- _Work order_
Copy every line from the records below that carries the word "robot".

- _Source data_
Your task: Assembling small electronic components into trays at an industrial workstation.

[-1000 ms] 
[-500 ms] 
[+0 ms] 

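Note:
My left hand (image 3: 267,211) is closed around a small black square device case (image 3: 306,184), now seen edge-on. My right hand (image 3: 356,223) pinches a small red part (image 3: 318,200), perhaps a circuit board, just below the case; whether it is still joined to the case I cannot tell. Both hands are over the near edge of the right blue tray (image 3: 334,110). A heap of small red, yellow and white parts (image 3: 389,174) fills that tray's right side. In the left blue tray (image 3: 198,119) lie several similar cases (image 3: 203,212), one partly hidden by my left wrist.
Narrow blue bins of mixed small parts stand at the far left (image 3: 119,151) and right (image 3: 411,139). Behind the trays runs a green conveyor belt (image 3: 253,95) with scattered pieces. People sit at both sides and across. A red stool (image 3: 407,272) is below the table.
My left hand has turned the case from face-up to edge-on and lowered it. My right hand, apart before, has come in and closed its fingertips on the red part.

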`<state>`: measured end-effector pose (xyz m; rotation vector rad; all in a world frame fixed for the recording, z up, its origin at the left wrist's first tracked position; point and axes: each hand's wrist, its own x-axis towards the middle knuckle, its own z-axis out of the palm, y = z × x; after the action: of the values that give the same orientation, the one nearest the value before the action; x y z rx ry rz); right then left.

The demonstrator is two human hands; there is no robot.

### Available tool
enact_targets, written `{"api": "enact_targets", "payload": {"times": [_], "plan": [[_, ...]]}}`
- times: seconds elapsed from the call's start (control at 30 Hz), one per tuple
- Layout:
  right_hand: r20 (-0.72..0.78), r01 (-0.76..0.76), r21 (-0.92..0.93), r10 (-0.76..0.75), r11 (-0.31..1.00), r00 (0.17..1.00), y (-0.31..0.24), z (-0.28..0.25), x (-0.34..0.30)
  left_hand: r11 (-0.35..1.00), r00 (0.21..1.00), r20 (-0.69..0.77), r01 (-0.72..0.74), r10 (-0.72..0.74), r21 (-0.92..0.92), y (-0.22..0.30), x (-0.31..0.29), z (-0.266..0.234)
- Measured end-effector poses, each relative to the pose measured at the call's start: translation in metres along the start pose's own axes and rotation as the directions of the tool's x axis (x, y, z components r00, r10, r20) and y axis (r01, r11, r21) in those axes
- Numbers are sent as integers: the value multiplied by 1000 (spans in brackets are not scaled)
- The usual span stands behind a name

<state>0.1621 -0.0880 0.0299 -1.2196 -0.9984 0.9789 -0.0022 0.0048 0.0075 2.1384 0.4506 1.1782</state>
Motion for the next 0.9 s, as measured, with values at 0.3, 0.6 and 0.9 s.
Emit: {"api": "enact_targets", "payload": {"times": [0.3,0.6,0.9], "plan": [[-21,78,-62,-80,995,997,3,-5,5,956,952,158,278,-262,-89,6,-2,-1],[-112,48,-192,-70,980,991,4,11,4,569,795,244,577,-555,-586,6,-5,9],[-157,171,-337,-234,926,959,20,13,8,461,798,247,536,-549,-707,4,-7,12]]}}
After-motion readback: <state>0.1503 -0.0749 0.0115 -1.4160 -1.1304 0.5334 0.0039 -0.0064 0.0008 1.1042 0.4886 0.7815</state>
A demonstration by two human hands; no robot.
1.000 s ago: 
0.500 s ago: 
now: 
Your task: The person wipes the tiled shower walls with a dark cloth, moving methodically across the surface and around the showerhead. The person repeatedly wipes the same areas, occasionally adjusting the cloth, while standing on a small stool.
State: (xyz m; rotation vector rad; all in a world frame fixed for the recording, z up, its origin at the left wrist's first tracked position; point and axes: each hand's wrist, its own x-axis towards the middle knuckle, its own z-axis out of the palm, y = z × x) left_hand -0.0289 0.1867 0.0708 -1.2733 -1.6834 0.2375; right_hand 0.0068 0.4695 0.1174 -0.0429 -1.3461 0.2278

- _Answer to the exercise_
The demonstrator is two human hands; there is no robot.
A demonstration by two human hands; no robot.

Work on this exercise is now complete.